What I wish I would’ve known about the empty sea.... (MTC)

25.9.13



Don’t drink the orange juice. Just don’t.
Be at least 45 minutes early to every devotional. They start at least 7 to 10 minutes early without fail.
Don’t trust the schedules they give you. They’re probably wrong.
There is a 'tree of life' that smells like cream soda. Find it.
Everyone says to make it ‘til Sunday. But trust me; just make it ‘til p-day.
You can’t take or bring bags anywhere, so leave everything in your classroom. It’s basically your second home.
When there’s a long line, and food is waiting, don’t follow the crowd just go to the other side of the line and get food.
Have a bag for all your bathroom and shower items
Invest in a yo yo
You can wear dark nail polish on your toes
Always remember to 'paint your barn'
Page 33
You won’t have time to read your scriptures personally for yourself. Everything you do is for your investigator. Keep that in mind.
Don’t let friends or family meet you at the temple. 
Eat lots of fruit, but too much pineapple can make your gums bleed. But its sooooo goood
The oatmeal tastes and looks like and feels like glue. No offense.
They pick people to talk in sacrament meeting every Sunday. So if you think Sundays are stress free, guess again.
All the answers are in preach my gospel. Always. Study it. Live it. Love it.
Prepare to be chastised... always...
Check the airvents in your apartment for candy, or Christmas trees, or marbles. They are now called 'Narnia holes'.
Grapenuts. They have grapenuts and honey.
Elders don’t wear cotton socks all day. You’ll get fungus.
The computer lab in 18M prints emails. 3rd floor.
Your district is your family. Bond. Laugh. Cry. Cry from laughing.
Friday night soccer at the field. Be there.
Mix blu powerade with the banana-strawberry-orange juice. You’re welcome
BYU creamery ice cream every sun and wed.
Pick a seat by the window so when you get bored....
TALL is awesome. I know you don’t think so now but USE IT.
If you don’t know something,  ask. Chances are your leaders don’t know either.
There are special exercise classes for the sisters at six am. Yoga is every thurs and sat and fri is kickboxing!!!!
Early morning study is in your classroom or outside in the courtyards. You must be dressed and ready for the day
Buy a three dollar lanyard waist clip thing for your card and key from the bookstore. Best investment ever.
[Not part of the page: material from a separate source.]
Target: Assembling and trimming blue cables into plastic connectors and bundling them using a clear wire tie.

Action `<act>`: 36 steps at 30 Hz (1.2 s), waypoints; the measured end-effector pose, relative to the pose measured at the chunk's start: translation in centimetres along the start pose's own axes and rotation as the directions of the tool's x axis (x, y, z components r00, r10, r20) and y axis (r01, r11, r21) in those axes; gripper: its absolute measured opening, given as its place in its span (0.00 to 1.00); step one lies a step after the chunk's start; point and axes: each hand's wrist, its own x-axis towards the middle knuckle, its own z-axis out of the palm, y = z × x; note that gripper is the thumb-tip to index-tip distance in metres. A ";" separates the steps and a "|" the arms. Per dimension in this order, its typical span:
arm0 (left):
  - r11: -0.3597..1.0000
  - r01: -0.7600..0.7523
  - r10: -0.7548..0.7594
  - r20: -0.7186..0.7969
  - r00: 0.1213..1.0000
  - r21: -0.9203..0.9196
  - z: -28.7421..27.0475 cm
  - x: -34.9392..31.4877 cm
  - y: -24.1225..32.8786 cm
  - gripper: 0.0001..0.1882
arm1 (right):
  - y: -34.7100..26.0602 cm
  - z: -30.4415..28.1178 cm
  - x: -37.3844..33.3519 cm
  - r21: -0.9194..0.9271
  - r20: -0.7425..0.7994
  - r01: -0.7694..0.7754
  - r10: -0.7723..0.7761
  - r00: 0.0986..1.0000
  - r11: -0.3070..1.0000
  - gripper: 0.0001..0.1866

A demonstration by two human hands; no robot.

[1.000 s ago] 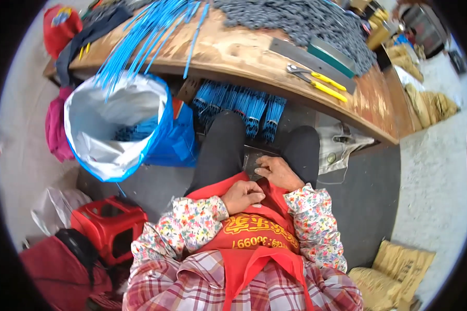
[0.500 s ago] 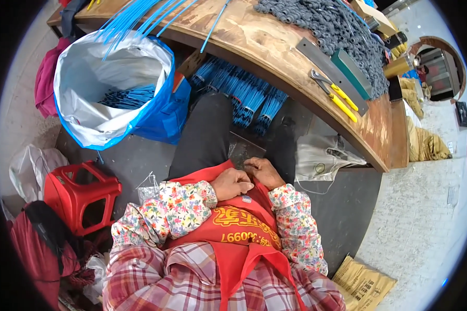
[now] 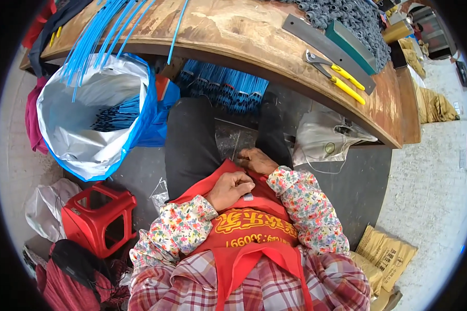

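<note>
My left hand point(image 3: 230, 190) lies on the red apron point(image 3: 249, 228) over my lap, its fingers bent together and nothing visible in them. Just beyond it and to the right, my right hand point(image 3: 258, 160) rests at the apron's far edge near my thigh. Its fingers are curled, with no object showing; their tips are partly hidden. A small pale tag point(image 3: 248, 197) shows on the apron beside my left fingertips. Neither hand touches the wooden workbench point(image 3: 223, 31) ahead.
At left, a blue bag with white lining point(image 3: 62, 124) contains blue strips, below more blue strips point(image 3: 96, 44) overhanging the bench. Yellow-handled pliers point(image 3: 342, 80), a green block point(image 3: 350, 46) and grey rubbery parts point(image 3: 342, 18) lie on top. A red stool point(image 3: 101, 220) stands left.
The view has shifted, so the bench and bag sit differently in the picture. My right hand has moved slightly away from my left; both stay on my lap.
</note>
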 end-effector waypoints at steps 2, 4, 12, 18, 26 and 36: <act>1.000 -0.001 0.001 -0.013 1.000 0.013 -0.4 0.2 0.2 0.10 | 0.1 -0.2 0.4 -0.059 0.022 -0.013 0.014 1.000 0.998 0.12; 1.000 0.000 0.000 0.007 1.000 -0.004 0.0 0.5 0.1 0.10 | 0.7 -0.1 0.1 -0.033 0.019 -0.024 0.024 1.000 0.999 0.12; 0.998 0.010 -0.008 0.032 0.999 -0.063 -0.4 0.5 -0.3 0.09 | 0.3 -0.5 -0.3 -0.007 0.012 -0.080 0.081 0.997 0.997 0.11; 0.995 -0.008 0.011 0.037 0.999 -0.097 0.5 0.7 -0.6 0.09 | 2.7 0.6 -1.9 -0.174 -0.144 0.083 -0.109 0.984 0.981 0.14; 0.993 0.022 -0.015 0.056 0.998 -0.116 1.2 1.2 -1.1 0.08 | -9.4 -5.4 -3.8 -0.015 -0.220 0.091 -0.092 0.971 0.996 0.13; 0.991 -0.113 0.114 0.007 0.993 -0.074 1.5 -0.1 -0.3 0.07 | -25.6 -16.8 6.4 0.198 -0.424 0.303 -0.197 0.884 0.932 0.14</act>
Besides the yo yo.
Be exactly obedient to the schedule. Especially quiet hours at 10:15 and lights out 10:30. Trust me. You will see miracles. I promise.
There are hot cocoa packets by every microwave.
When you return your trays, put your silverware in the huge metal tub and flip your cups over. it makes the dish peoples job so much easier. 
Don’t wear your orange dot every wed. You’ll get in trouble...
You don’t have to take all your books to the field. Use this time to figure out which ones are most effective for you
Have your family send you emergency mail. Trust me.
Find the phones on your floor. You will need them
If you’re in the choir, you skip dinner every Tuesday. But the vending machines in the dorms have microwavable burritos, so it’s worth it.
Look for every opportunity to serve those around you. 
Talk with everyone. Make friends. 
Have fun. If you’re not laughing at least 3 times every day, you’re doing it wrong.
Four square is essential to your social status.
You will do your laundry with the elders. Just warning you.
Bring a security blanket. the mtc one’s smell like prehistoric elders.
For goodness sake, just bring the teddy bear if you need it.
Get your morning routine down to a half hour
Get a waterbottle
dearelder.com is the BEST but they don’t print on Saturdays. 
mtc ships free with postmart.
They pick mail up every day around 3.45. Don’t ask me how I know this. 
Get super comfy in that classroom. You’re gonna be there a while.
Use every chance to stretch your legs, get some sun, etc.
Sneak treats in to movie night
Sit in the room where your movie will be playing during devotional so you get a good seat.
Don’t be nervous for TRC. It will be incredible.
There is a cardboard cutout of George Clooney in the doctor’s office. So getting immunizations is amusing.
There is a hidden waldo every day in the post office.

There is all my empty sea wisdom. May the force be with you.